:: WORK TO BE COMPLETED ::
Report all lines of the data below that hold the word "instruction".

[SUPPLIED MATERIAL Boundary: Start]

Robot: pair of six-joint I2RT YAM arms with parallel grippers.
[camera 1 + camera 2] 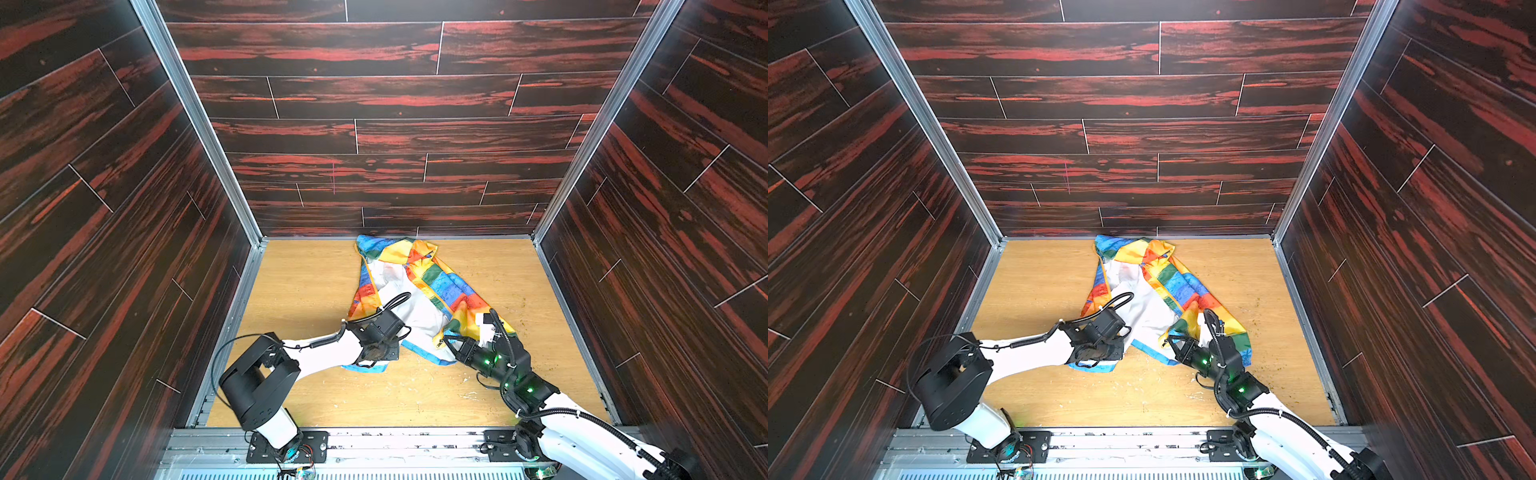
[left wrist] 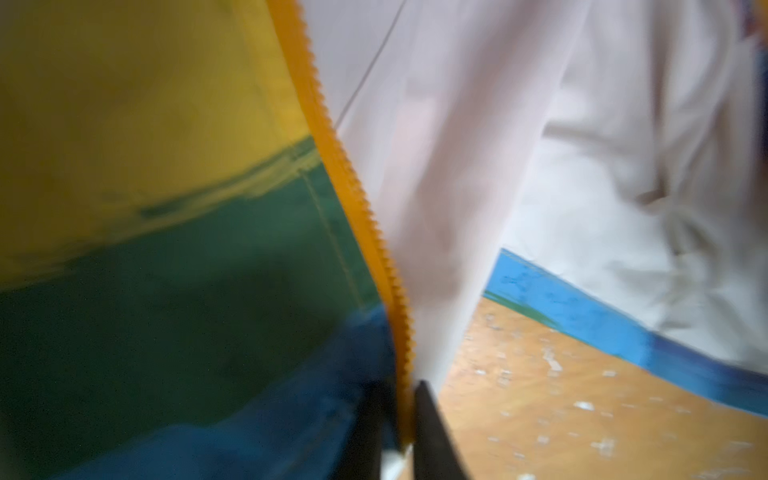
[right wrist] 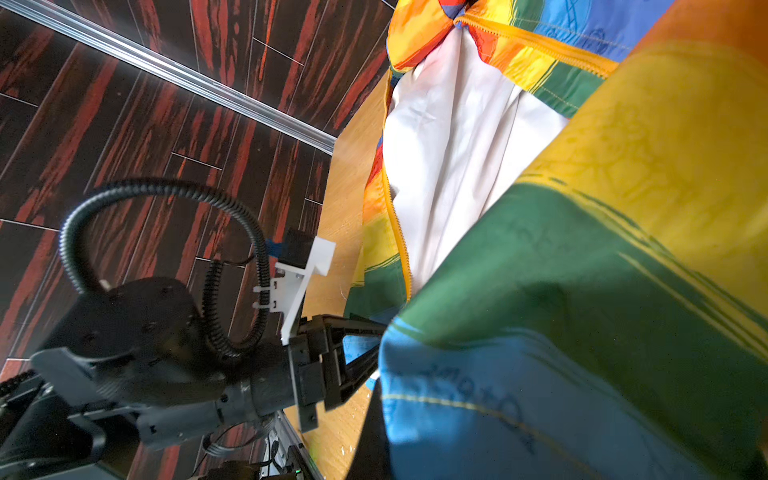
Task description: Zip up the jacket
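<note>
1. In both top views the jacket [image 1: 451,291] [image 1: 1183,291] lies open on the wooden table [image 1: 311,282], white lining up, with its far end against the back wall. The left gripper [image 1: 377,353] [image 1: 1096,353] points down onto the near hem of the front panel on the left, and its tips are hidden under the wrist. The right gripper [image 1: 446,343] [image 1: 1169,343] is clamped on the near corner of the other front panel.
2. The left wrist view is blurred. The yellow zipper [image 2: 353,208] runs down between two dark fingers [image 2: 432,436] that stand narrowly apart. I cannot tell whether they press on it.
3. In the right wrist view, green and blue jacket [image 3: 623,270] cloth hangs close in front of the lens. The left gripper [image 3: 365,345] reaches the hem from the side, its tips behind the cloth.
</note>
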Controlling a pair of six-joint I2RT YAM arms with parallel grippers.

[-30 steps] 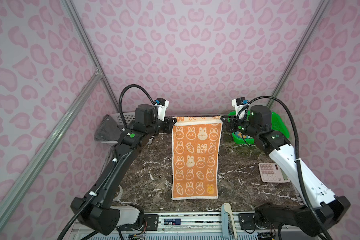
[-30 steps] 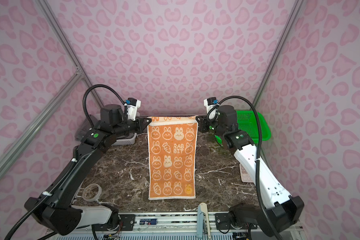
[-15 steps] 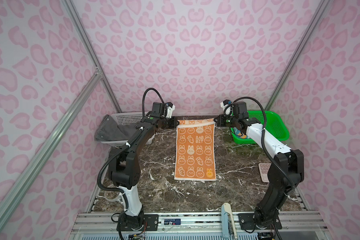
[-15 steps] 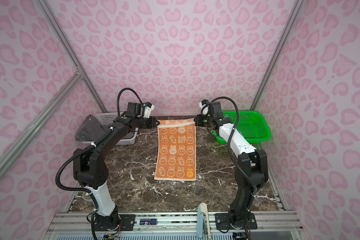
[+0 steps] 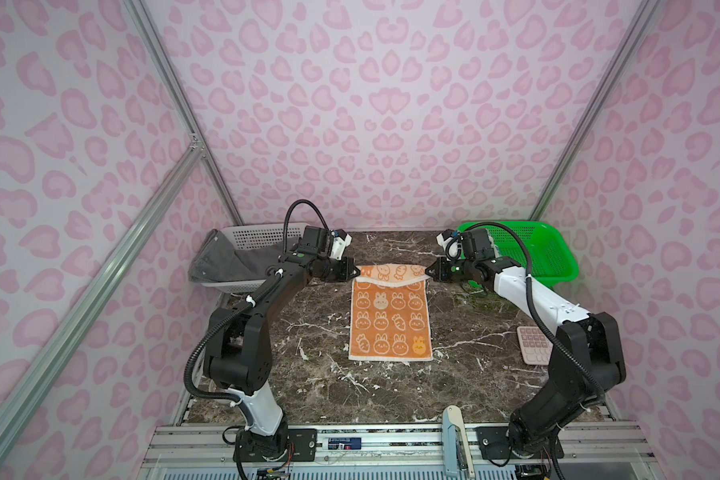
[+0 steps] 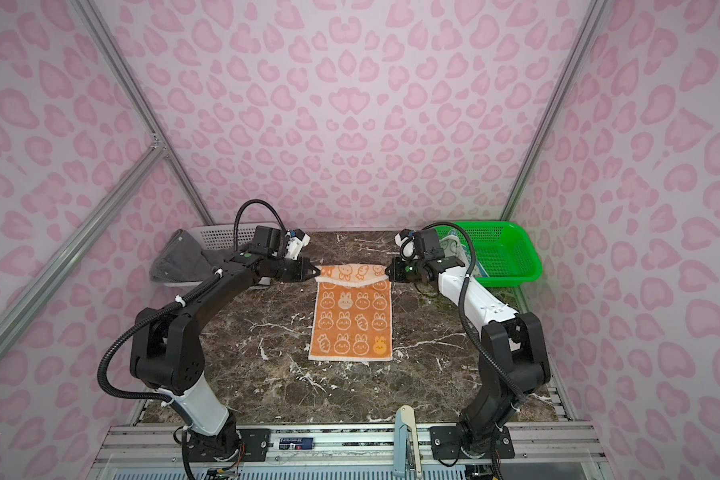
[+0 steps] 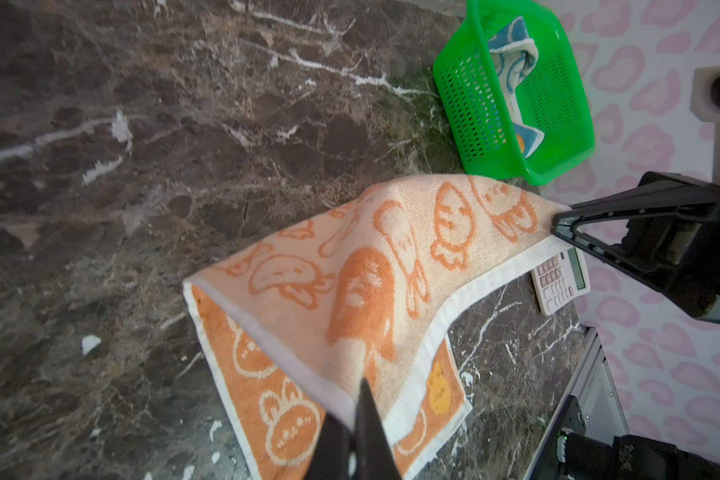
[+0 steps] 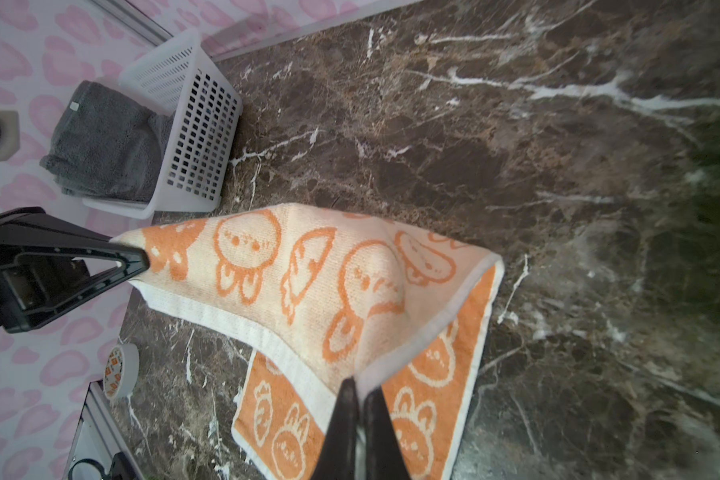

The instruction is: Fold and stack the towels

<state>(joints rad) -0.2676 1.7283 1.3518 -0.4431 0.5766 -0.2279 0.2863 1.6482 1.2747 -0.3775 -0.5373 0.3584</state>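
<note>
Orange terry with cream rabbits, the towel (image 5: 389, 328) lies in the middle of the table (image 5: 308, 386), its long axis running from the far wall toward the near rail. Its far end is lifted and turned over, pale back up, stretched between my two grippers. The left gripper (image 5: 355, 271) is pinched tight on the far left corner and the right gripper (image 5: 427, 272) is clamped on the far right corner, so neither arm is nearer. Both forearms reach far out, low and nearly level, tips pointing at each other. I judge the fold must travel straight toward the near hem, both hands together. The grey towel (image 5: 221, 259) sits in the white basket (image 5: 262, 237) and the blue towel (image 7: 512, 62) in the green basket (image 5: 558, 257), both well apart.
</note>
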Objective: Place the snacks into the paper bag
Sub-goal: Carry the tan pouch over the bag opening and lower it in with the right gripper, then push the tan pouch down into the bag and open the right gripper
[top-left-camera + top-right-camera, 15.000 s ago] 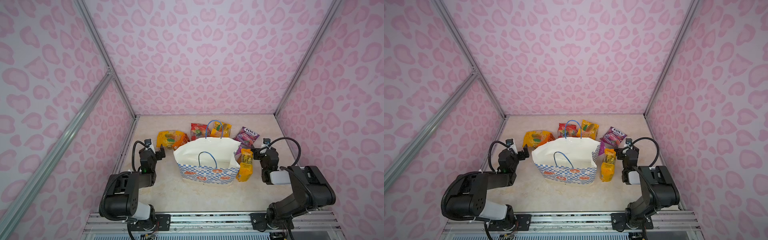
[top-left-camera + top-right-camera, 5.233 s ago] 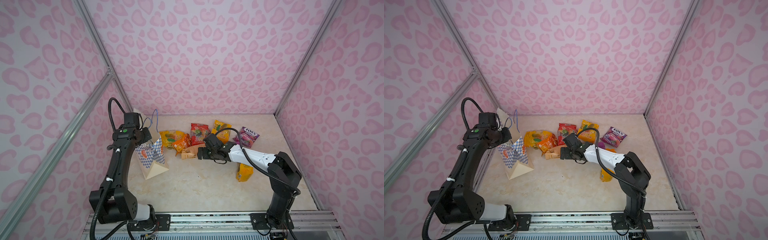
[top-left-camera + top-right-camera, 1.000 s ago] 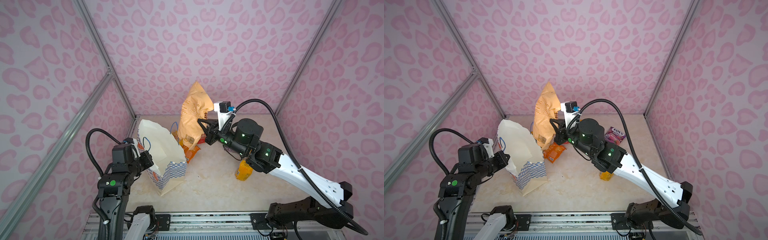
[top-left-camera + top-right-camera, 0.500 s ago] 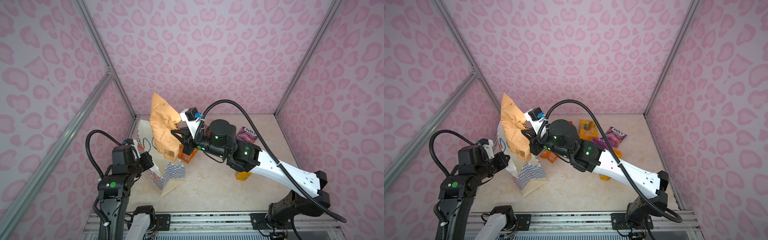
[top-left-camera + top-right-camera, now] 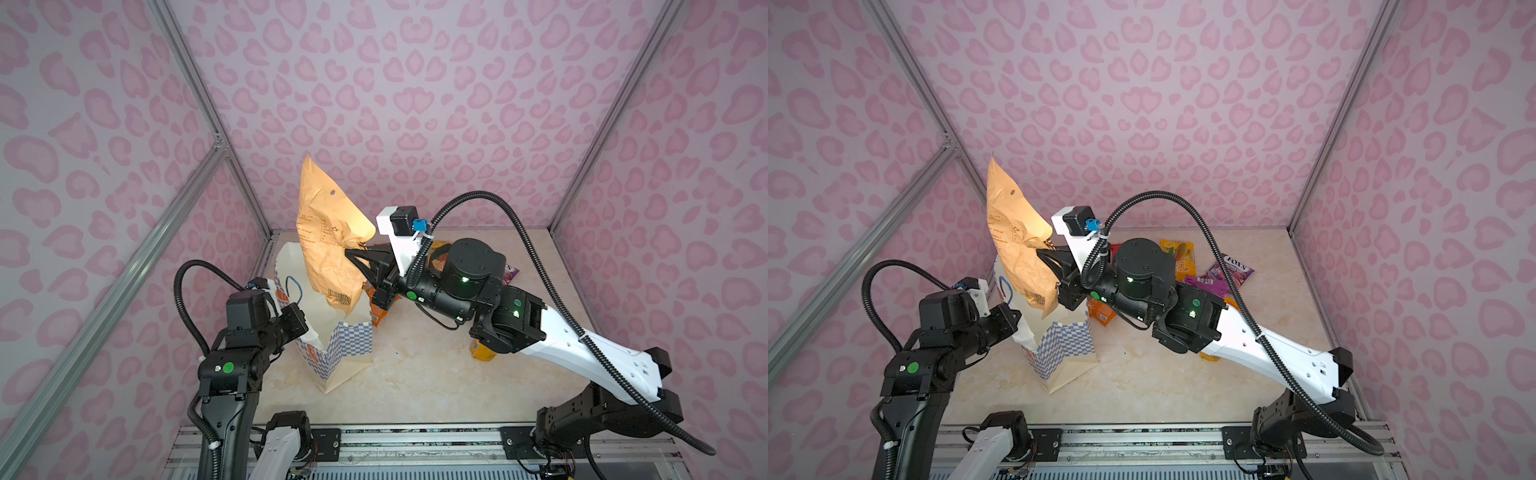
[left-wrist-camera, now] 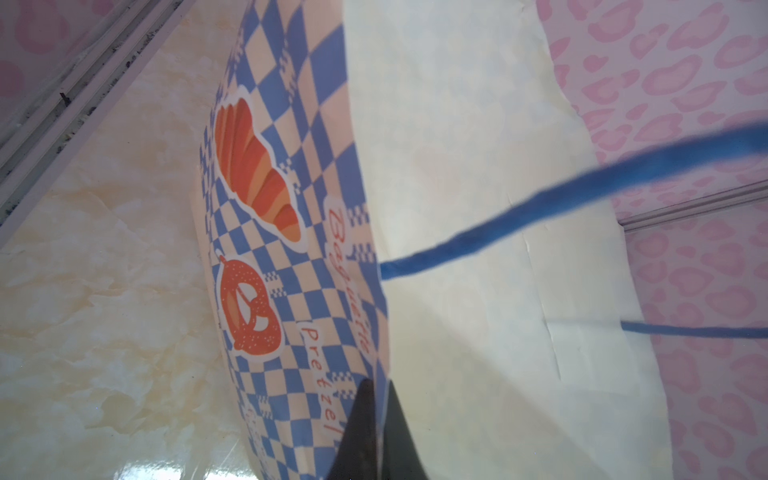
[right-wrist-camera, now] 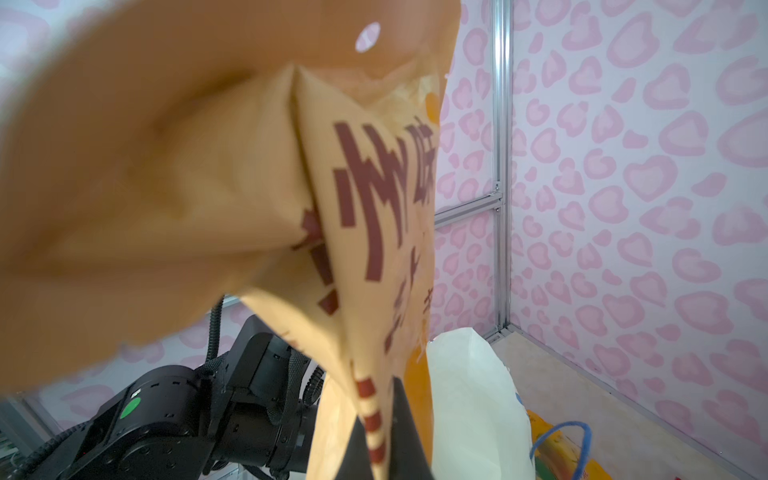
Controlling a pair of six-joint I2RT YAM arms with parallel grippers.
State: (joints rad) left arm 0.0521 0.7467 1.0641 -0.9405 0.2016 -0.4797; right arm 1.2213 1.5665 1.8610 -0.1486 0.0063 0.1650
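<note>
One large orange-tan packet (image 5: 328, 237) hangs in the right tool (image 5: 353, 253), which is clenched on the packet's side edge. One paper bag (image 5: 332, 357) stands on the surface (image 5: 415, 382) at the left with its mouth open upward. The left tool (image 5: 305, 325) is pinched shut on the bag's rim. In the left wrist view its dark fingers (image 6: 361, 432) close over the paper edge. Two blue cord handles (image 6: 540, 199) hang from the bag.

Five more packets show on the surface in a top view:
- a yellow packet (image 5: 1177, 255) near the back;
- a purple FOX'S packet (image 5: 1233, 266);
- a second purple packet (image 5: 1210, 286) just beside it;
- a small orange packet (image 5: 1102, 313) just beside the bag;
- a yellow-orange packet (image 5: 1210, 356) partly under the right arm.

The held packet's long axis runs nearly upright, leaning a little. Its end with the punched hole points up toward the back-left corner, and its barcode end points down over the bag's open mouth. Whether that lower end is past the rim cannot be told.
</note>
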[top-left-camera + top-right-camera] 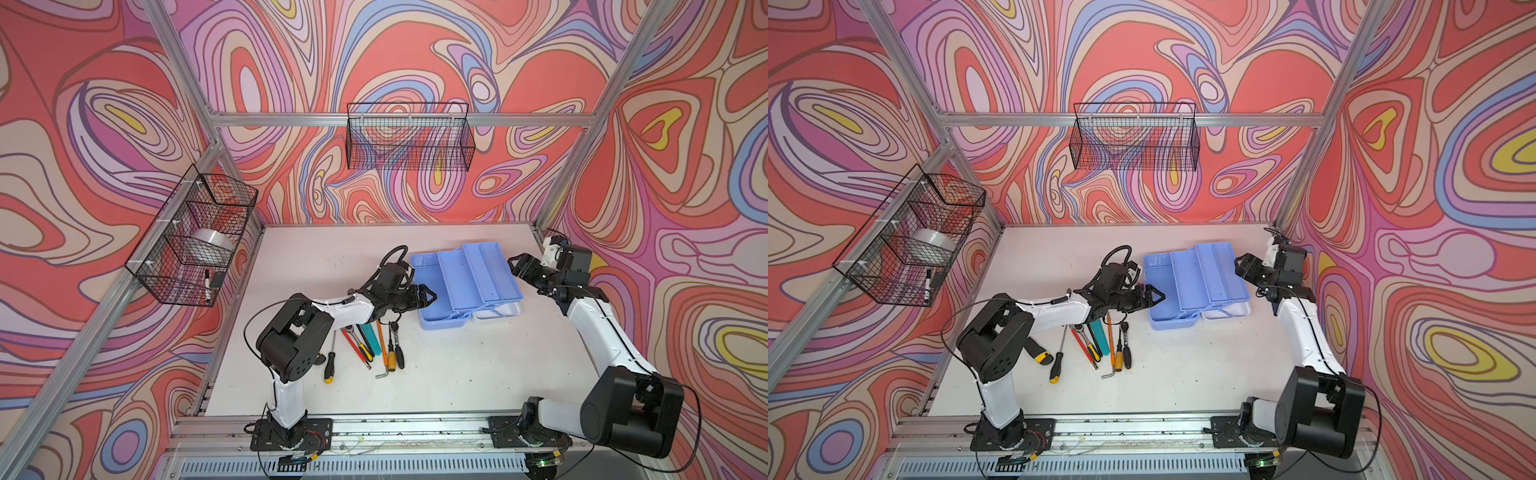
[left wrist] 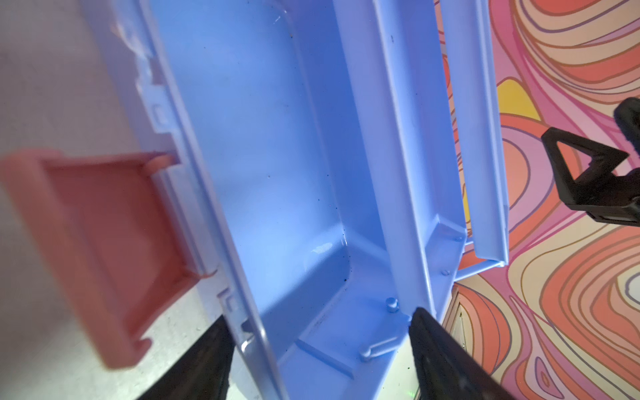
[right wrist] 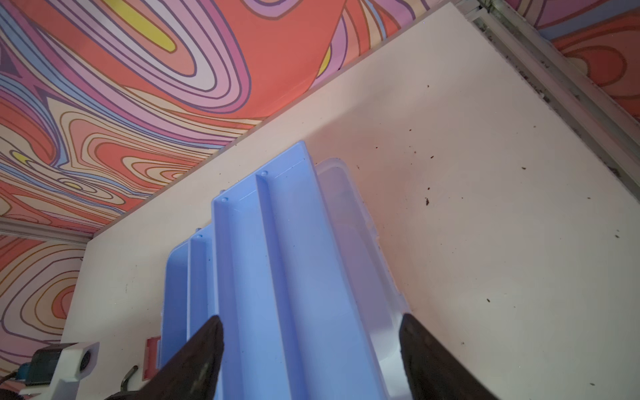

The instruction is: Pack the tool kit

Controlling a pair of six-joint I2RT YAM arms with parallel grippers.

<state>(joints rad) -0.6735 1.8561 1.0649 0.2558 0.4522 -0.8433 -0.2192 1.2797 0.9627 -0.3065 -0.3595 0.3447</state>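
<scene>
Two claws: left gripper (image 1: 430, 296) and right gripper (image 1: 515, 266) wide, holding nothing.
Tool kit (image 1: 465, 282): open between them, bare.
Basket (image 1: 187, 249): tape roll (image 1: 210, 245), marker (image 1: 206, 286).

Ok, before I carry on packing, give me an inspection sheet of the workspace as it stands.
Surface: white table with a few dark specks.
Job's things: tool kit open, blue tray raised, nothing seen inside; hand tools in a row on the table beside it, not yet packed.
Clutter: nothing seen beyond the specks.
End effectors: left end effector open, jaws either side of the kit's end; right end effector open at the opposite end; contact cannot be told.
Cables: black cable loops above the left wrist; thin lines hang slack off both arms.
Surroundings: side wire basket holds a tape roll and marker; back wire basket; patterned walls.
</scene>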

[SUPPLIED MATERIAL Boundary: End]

:: YOUR SOLUTION ::
The instruction is: Fold and stack the towels
The instruction is: Pack the tool kit

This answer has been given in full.